→ Problem requirements
In the listing below, the answer starts at the line that has "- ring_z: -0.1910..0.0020" and stops after the line that has "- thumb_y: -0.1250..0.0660"; please repeat that part exactly and nothing more.

····················

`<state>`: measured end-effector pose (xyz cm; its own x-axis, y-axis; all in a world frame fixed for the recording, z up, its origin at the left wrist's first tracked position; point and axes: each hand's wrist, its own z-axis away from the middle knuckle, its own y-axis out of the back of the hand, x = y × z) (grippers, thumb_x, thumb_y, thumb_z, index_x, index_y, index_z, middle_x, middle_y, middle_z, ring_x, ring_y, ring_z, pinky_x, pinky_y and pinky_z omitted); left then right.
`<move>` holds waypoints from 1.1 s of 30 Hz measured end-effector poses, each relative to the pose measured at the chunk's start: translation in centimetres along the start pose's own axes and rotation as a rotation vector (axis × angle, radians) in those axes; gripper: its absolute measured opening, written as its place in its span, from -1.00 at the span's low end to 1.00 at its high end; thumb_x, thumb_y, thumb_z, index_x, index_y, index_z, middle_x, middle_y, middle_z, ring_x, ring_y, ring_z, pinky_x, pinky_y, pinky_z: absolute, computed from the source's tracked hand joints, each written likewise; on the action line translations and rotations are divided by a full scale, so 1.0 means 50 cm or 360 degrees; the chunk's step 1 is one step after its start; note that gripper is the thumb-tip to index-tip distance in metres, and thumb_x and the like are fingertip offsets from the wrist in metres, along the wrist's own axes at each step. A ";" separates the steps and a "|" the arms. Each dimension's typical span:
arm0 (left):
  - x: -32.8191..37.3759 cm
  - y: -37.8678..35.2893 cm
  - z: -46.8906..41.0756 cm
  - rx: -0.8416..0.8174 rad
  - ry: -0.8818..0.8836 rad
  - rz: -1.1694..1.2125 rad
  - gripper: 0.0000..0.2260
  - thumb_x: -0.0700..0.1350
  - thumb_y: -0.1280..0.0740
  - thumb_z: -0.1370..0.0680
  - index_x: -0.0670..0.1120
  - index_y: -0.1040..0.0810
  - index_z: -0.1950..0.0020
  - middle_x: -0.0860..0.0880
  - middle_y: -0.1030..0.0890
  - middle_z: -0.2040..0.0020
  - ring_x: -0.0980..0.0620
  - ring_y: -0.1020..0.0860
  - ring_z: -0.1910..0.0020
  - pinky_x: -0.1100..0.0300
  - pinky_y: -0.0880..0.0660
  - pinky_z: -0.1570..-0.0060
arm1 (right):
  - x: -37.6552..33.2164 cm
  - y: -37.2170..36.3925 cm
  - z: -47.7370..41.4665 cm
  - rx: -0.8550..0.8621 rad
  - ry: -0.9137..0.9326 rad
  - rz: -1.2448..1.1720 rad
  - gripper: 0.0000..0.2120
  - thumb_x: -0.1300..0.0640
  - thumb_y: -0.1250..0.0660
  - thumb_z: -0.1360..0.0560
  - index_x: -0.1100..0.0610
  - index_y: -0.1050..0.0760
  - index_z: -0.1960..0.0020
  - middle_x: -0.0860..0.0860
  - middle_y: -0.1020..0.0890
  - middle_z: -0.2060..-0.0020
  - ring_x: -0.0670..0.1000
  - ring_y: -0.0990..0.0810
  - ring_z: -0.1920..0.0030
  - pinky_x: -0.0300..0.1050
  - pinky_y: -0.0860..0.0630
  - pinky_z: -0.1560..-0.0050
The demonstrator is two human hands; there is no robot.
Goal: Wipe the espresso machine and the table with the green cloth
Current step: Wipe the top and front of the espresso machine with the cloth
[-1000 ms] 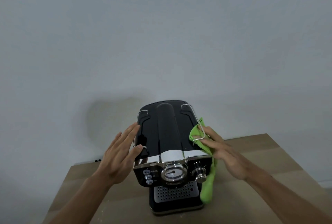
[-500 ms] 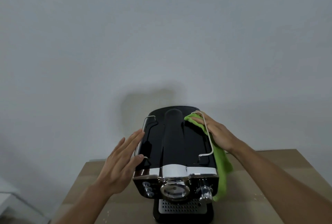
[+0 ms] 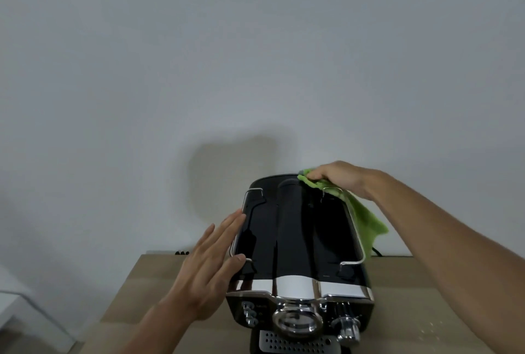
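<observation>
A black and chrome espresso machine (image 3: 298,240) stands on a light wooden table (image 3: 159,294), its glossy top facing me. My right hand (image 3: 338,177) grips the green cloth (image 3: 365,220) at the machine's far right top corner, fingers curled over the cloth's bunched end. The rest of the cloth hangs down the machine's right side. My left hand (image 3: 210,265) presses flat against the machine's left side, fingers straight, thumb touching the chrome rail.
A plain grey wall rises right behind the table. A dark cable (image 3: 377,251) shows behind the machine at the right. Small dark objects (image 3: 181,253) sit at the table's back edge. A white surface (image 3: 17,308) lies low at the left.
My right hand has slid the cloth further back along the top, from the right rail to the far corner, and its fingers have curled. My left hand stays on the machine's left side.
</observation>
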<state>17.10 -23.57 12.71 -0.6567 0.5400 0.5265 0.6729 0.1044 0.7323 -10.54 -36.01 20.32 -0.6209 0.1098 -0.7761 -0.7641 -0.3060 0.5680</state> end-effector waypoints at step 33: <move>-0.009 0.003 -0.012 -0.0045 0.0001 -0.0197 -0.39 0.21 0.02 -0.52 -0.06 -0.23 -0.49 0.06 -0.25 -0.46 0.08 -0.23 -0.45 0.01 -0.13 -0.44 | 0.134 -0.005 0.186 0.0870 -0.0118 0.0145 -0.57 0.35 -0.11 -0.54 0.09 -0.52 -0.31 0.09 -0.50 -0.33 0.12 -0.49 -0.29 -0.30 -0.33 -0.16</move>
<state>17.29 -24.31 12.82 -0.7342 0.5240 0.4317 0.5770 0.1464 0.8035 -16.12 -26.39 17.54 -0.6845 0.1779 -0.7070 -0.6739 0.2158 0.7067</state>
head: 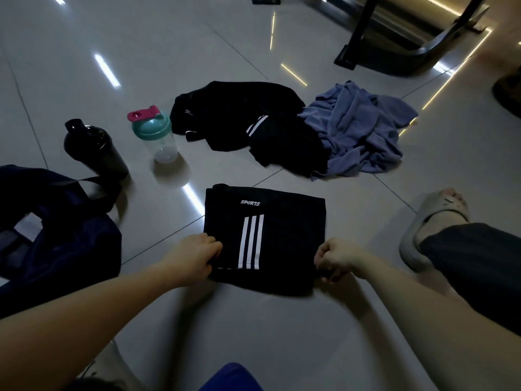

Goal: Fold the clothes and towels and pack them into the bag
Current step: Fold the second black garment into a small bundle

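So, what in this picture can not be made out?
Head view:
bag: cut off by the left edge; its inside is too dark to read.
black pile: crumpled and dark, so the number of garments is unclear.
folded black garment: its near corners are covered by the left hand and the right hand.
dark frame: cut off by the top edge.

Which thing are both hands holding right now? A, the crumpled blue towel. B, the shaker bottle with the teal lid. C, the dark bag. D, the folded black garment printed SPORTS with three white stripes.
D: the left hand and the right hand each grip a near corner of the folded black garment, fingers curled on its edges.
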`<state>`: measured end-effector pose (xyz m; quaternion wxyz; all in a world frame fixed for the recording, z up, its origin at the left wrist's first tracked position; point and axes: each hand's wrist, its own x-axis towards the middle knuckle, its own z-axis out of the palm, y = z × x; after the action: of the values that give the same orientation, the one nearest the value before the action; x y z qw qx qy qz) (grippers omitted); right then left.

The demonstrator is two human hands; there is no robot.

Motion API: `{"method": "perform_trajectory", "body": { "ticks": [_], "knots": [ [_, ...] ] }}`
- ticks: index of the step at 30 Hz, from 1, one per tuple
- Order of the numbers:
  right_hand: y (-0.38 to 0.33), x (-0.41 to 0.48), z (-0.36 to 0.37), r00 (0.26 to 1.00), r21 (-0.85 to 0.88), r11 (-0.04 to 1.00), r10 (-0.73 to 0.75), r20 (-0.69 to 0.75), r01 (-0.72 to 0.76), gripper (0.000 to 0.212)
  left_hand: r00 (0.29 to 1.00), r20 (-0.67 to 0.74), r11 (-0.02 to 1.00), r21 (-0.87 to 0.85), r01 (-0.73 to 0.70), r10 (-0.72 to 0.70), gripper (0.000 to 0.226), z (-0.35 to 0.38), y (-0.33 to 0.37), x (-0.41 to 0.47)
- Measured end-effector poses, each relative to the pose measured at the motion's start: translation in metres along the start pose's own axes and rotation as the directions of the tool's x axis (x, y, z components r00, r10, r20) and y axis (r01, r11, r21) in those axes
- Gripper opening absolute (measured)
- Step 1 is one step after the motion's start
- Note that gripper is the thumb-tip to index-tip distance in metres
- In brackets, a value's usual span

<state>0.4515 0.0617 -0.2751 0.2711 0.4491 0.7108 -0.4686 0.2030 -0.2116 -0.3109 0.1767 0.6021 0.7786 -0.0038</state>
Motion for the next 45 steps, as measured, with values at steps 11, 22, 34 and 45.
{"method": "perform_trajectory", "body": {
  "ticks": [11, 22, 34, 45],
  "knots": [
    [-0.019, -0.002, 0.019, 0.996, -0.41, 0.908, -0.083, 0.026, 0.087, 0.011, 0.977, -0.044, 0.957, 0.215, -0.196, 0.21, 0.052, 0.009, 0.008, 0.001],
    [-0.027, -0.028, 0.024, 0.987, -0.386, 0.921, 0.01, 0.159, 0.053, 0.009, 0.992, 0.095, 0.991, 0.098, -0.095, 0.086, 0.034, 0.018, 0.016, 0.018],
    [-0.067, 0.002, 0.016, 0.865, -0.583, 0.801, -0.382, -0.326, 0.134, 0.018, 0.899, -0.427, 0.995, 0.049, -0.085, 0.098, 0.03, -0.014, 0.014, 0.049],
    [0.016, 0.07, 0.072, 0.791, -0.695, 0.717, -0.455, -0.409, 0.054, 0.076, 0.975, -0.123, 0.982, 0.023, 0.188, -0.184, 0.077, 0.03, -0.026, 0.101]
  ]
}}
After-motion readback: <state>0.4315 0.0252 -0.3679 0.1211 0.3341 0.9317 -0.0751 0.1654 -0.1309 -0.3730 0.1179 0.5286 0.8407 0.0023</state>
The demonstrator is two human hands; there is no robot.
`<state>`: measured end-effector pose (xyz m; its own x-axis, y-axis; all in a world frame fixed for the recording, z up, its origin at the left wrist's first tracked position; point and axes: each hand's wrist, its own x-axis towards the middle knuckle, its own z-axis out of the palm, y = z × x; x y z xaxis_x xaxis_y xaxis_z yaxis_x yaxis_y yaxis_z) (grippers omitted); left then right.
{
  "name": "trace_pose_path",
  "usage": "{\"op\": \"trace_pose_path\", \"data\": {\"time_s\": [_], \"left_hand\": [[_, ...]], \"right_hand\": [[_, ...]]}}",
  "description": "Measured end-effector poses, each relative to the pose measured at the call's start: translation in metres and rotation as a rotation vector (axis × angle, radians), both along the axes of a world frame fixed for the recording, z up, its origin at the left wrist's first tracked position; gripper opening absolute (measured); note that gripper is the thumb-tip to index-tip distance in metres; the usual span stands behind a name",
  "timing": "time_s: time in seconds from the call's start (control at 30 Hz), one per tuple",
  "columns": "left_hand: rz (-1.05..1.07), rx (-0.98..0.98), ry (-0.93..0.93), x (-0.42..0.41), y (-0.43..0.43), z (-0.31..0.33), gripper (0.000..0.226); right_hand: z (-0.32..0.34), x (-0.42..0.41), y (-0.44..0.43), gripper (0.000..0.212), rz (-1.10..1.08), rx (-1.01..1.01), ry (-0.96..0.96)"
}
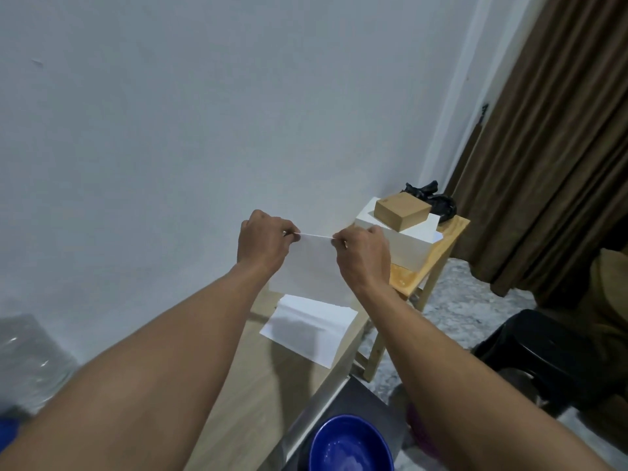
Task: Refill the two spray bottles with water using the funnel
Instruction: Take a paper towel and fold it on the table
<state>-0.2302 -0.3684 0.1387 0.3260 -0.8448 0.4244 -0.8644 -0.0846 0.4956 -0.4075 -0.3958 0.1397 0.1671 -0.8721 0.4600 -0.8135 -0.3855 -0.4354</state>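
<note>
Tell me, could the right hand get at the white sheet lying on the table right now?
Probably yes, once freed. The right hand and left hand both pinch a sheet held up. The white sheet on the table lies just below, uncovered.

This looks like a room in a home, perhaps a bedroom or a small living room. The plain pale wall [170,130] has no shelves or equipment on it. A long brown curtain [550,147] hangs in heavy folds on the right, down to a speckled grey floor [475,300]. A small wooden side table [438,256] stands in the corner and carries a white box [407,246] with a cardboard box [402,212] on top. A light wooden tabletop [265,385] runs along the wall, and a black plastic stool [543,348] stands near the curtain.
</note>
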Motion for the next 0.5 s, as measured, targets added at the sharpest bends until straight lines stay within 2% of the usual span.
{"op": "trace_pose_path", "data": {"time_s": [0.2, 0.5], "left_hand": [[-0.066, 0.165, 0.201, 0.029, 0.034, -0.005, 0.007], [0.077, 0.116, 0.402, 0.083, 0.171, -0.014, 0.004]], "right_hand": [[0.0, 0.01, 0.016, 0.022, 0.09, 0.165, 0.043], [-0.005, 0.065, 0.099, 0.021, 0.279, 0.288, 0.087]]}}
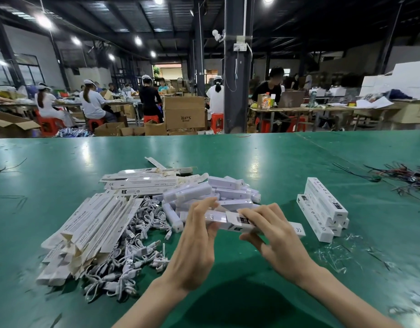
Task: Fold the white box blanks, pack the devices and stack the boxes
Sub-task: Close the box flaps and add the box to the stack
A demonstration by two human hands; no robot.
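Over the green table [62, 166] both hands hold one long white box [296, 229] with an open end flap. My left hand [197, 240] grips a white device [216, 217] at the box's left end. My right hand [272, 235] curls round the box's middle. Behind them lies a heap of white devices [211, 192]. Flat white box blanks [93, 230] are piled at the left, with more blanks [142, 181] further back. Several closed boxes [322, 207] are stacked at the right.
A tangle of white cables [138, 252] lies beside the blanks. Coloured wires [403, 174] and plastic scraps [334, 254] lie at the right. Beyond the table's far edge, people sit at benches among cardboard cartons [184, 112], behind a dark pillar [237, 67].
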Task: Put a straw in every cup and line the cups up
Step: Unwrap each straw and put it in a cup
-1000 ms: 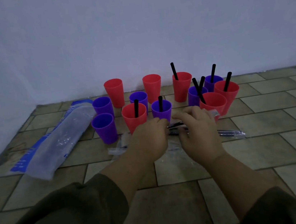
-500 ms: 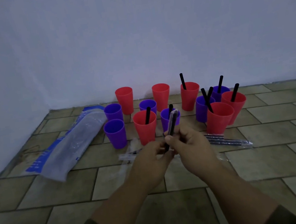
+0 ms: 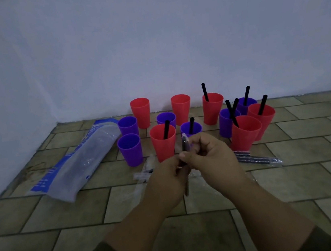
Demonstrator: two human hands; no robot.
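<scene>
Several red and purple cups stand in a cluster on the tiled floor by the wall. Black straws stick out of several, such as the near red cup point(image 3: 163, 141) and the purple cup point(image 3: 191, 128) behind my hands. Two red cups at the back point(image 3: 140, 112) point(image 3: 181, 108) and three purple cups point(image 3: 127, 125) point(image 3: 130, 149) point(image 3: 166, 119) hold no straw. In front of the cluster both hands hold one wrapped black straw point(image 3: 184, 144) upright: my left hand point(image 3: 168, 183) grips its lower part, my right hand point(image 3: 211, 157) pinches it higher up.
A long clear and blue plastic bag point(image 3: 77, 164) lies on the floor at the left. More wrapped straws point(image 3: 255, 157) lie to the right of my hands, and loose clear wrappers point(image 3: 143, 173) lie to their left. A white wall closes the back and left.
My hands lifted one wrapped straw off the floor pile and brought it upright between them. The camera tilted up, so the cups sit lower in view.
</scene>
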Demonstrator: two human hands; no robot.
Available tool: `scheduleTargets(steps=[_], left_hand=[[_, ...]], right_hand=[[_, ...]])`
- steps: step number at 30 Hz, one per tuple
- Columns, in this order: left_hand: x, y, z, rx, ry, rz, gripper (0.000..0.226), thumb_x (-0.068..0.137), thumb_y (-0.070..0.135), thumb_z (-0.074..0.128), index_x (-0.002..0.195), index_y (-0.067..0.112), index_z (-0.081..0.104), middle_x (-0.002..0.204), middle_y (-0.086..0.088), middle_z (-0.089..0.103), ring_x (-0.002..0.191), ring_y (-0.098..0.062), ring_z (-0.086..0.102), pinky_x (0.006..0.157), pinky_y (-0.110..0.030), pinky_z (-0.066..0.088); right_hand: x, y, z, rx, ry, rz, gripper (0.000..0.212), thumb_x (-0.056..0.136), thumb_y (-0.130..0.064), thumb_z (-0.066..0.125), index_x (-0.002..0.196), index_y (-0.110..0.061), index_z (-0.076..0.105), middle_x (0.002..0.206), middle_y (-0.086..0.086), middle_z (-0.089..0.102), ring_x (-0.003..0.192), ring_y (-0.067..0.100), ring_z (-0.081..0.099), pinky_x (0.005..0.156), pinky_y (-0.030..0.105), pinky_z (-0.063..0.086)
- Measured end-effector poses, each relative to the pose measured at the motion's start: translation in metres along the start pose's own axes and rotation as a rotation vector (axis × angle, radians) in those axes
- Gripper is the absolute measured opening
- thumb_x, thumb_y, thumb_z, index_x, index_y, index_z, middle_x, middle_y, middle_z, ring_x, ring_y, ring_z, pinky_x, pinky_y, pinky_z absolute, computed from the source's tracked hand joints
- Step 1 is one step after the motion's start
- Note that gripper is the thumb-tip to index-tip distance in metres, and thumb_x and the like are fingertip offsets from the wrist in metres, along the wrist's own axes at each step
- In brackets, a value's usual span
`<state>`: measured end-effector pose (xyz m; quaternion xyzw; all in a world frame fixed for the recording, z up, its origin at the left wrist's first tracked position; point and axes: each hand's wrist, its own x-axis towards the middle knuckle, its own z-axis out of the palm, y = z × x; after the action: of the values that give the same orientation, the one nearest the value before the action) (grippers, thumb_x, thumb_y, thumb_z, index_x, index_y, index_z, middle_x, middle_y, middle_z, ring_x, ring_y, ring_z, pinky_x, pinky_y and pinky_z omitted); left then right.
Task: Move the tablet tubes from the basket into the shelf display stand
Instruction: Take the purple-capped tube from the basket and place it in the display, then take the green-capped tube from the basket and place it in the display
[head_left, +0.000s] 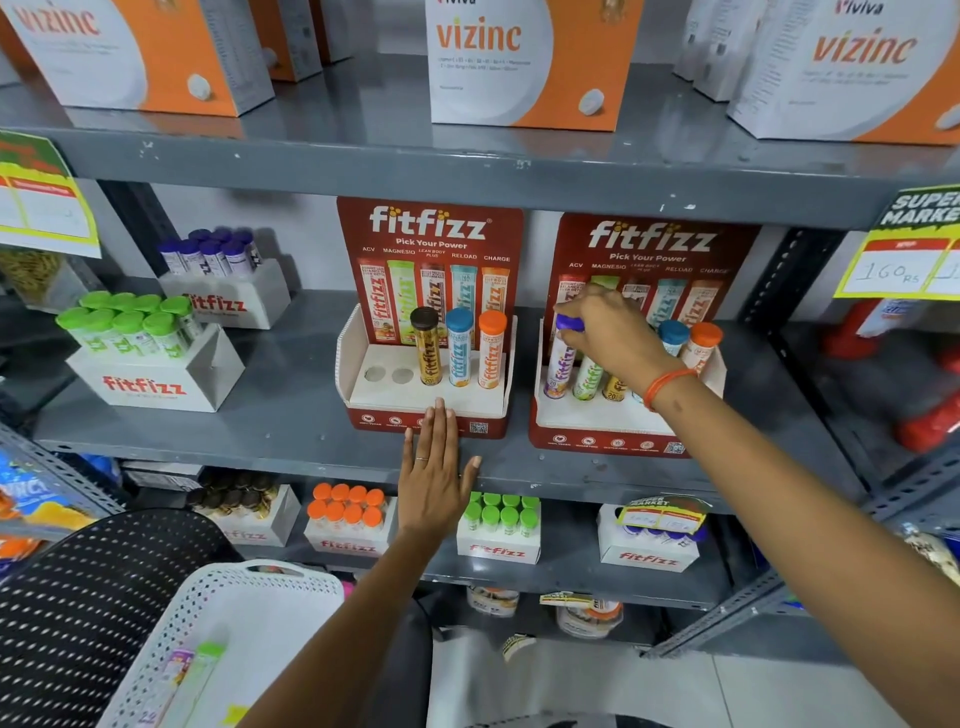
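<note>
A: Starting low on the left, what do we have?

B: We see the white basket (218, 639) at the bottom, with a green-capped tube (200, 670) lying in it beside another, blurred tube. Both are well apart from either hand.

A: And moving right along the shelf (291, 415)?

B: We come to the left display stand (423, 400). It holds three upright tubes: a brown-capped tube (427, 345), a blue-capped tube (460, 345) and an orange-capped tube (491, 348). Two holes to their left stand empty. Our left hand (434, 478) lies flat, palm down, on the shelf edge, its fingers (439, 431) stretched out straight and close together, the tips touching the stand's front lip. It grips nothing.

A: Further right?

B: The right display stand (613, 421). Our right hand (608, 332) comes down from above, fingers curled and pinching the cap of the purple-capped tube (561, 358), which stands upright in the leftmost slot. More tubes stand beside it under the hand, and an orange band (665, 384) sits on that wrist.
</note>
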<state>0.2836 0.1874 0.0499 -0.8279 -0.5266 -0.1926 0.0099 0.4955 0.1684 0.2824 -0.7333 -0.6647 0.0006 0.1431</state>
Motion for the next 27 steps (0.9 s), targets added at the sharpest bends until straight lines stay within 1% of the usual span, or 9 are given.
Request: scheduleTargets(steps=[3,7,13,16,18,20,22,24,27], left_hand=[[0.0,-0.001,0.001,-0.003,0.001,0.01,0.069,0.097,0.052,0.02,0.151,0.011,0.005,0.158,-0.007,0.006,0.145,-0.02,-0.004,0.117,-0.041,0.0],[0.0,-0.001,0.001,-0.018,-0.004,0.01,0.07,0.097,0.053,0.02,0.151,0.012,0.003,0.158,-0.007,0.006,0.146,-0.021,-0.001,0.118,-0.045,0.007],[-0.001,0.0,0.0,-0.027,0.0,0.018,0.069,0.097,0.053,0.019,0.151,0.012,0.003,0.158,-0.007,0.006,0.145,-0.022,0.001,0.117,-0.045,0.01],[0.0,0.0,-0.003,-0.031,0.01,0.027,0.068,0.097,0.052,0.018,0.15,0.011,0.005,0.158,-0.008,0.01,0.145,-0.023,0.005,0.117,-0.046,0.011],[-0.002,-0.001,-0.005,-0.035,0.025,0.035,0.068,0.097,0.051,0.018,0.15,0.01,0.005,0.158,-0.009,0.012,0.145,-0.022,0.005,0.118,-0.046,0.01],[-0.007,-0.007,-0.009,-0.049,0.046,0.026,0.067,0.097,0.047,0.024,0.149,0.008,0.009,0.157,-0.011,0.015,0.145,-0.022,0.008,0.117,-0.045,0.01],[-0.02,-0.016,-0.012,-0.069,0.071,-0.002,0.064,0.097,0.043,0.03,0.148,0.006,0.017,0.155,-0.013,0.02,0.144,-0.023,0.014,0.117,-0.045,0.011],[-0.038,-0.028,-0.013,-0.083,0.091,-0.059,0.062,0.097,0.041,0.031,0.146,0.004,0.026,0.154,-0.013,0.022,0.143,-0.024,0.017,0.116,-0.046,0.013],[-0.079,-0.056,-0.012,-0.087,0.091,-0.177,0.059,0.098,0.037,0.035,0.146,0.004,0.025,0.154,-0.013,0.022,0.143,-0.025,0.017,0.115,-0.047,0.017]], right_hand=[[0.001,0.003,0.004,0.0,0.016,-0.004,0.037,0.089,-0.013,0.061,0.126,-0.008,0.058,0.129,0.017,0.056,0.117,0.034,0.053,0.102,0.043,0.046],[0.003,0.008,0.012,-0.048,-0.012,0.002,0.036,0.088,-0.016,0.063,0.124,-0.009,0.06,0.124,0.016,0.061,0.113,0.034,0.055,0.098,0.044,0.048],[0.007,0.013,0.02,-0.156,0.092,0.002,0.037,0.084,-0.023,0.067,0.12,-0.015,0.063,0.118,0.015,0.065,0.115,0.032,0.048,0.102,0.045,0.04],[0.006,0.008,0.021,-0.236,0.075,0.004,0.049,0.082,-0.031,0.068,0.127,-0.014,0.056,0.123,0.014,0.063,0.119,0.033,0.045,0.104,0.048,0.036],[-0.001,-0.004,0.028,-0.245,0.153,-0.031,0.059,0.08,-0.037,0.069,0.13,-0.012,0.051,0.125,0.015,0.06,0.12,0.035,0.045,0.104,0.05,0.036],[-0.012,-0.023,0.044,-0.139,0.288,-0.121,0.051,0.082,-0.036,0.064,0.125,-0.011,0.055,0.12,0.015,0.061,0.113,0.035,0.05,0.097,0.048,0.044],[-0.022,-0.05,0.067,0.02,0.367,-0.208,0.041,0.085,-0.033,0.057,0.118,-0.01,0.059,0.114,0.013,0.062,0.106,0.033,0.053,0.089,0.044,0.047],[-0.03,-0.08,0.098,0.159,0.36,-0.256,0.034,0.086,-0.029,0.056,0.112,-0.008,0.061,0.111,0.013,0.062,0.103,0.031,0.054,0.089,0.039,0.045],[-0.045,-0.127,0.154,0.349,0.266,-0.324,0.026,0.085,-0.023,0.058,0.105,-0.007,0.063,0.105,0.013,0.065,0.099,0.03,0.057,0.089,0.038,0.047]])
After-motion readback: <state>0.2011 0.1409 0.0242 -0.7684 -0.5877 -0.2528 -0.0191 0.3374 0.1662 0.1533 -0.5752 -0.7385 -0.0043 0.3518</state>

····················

→ Solution for this problem
  - ring_z: -0.1910..0.0020
  - pinky_x: -0.1100..0.0300
  - pinky_y: -0.0880..0.0660
  - pinky_z: -0.1570..-0.0060
arm1 (right):
  - x: -37.6552..33.2164 cm
  - y: -37.2170..36.3925 cm
  - z: -47.7370..41.4665 cm
  - rx: -0.8550..0.8621 rad
  - ry: -0.9137..0.9326 rad
  - rz: -1.2448..1.1720 rad
  - gripper: 0.0000..0.2120
  - thumb_x: -0.1300..0.0640
  - thumb_y: -0.1250..0.0660

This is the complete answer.